The Autobiography of Alice B. Toklas is a book by Gertrude Stein, written in October and November 1932 and published in 1933.[1] It employs the form of an autobiography authored by Alice B. Toklas, her life partner. In 1998, Modern Library ranked it as one of the 20 greatest English-language nonfiction books of the 20th century.[2]
Summary of chapters
Before I Came to Paris
Alice B. Toklas, as narrator of the work, tells how she was born into an affluent family in San Francisco, describing her parents' backgrounds and family history. Later she describes meeting Gertrude Stein's sister-in-law during the fires in the aftermath of the 1906 San Francisco earthquake, and decided to move to Paris in 1907.
My Arrival in Paris
Alice writes about the important role of Hélène, Gertrude's housemaid, in their household in Paris. She mentions preparations for an art exhibition. She discusses Pablo Picasso and his mistress Fernande Olivier. Picasso and Fernande end their relationship, and Fernande moves to Montparnasse to teach French. Alice and Gertrude visit her there.
Gertrude Stein in Paris, 1903–1907
Alice tells of Gertrude and her brother Leo Stein buying paintings by Paul Cézanne and Henri Matisse from Ambroise Vollard. They subsequently all become friends. She next discusses spending the summer with Gertrude in Fiesole, Italy, while Picasso goes to Spain. Back in France, Gertrude falls out with Guillaume Apollinaire. Later, Picasso has an argument with Matisse.
The episode describes the home at 27 rue de Fleurus, noting the layout of the rooms and studio (atelier). Alice tells stories about Matisse, other artists, and the writer Apollinaire. She recounts holidays in Italy and Spain with Gertrude. Finally, they move to England on the eve of World War I to meet with Gertrude's editor, leaving Mildred Aldrich alone in Paris.
The War
Gertrude and Alice begin the war years in England, and then go briefly to France to rescue Gertrude's writings. They then live in Spain for a while, and eventually move back to France. There, they volunteer for the American Fund for the French Wounded, driving through France to help the wounded and homeless. By the end of the war, Paris seems changed.
After the War, 1919–1932
Alice tells of Gertrude's argument with T. S. Eliot after he finds one of her writings inappropriate. She talks about her friendship with Sherwood Anderson and Ernest Hemingway, who helped with the publication of The Making of Americans. There the couple makes friends with a coterie of Russian artists, but they constitute no artistic movement. Later, Gertrude gives a lecture at Oxford University. Alice then mentions more parties with artists. Later, they abridge The Making of Americans to four hundred pages for commercial reasons and devise the idea of writing an autobiography.
Literary significance and criticism
Gertrude Stein admitted to writing the work in six weeks with the aim of making money.[3] However, she did not like writing it for that particular reason, and Alice didn't think it would be a success.[4] It was the first of Stein's writings to be published in the Atlantic Monthly, much to her joy.
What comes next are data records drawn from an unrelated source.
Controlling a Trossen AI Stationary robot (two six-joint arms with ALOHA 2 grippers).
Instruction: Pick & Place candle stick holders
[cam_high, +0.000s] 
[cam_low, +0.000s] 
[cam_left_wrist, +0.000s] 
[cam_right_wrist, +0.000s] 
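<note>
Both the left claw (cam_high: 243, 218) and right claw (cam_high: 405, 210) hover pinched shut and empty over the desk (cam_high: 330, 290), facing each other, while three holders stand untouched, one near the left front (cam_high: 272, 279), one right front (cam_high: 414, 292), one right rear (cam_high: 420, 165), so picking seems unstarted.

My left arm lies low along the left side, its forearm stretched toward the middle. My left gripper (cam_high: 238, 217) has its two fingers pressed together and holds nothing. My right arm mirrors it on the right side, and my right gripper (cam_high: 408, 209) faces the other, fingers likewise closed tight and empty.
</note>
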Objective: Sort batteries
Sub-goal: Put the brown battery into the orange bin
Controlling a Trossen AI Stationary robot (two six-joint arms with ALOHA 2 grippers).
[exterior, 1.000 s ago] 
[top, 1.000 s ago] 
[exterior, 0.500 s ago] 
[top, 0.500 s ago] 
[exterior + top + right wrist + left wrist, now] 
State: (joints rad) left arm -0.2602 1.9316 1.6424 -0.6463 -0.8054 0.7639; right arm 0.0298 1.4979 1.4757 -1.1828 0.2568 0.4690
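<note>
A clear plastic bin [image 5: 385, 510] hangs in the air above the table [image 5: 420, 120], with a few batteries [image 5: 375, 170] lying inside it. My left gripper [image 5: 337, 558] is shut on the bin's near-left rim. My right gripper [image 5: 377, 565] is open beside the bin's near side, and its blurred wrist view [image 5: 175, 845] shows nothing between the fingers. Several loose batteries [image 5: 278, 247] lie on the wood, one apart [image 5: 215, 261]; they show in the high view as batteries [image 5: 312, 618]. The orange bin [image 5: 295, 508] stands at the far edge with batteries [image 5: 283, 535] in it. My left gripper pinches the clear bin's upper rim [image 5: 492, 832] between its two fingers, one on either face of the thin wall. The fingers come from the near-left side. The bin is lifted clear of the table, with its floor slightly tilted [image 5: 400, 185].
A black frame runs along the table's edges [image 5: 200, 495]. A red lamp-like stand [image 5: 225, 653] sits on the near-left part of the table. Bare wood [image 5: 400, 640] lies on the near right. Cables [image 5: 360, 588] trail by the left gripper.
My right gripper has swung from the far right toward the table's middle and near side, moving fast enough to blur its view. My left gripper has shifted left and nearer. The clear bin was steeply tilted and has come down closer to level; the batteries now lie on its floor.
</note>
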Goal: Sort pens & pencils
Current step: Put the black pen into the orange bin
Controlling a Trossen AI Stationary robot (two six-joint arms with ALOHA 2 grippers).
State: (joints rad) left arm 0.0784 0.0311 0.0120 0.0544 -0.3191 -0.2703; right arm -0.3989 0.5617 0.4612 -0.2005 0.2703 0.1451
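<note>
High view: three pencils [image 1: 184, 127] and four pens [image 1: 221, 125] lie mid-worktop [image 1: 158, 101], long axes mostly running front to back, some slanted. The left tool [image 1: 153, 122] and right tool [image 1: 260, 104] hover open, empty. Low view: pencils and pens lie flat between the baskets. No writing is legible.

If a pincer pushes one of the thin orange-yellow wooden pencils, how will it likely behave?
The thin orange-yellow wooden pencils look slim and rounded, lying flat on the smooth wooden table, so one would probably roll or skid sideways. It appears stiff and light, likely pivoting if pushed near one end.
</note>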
The magazine published sixty per cent of the book, in four installments.[5]
As for her friends, Carl Van Vechten liked it; Henry McBride thought it was too commercial; Ernest Hemingway called it a "damned pitiful book"; Henri Matisse was offended by the descriptions of his wife; and Georges Braque thought that Stein had misconstrued Cubism. Her brother Leo Stein deemed it a "farrago of lies".[6] The commercial success that came with her book enabled Stein to live a more prosperous lifestyle.[7]
According to Virgil Thomson, who wrote music to libretti written by Stein, the "book is in every way except actual authorship Alice Toklas's book; it reflects her mind, her language, her private view of Gertrude, also her unique narrative powers. Every story in it is told as Alice herself had always told it. ... Every story that ever came into the house eventually got told in Alice's way, and this was its definitive version."[8]
Several critics, including Jeanette Winterson, have noted that in this book Stein created a new literary form, building upon Virginia Woolf's fictional biography Orlando to make her own reinterpretation of the autobiographical genre.[9]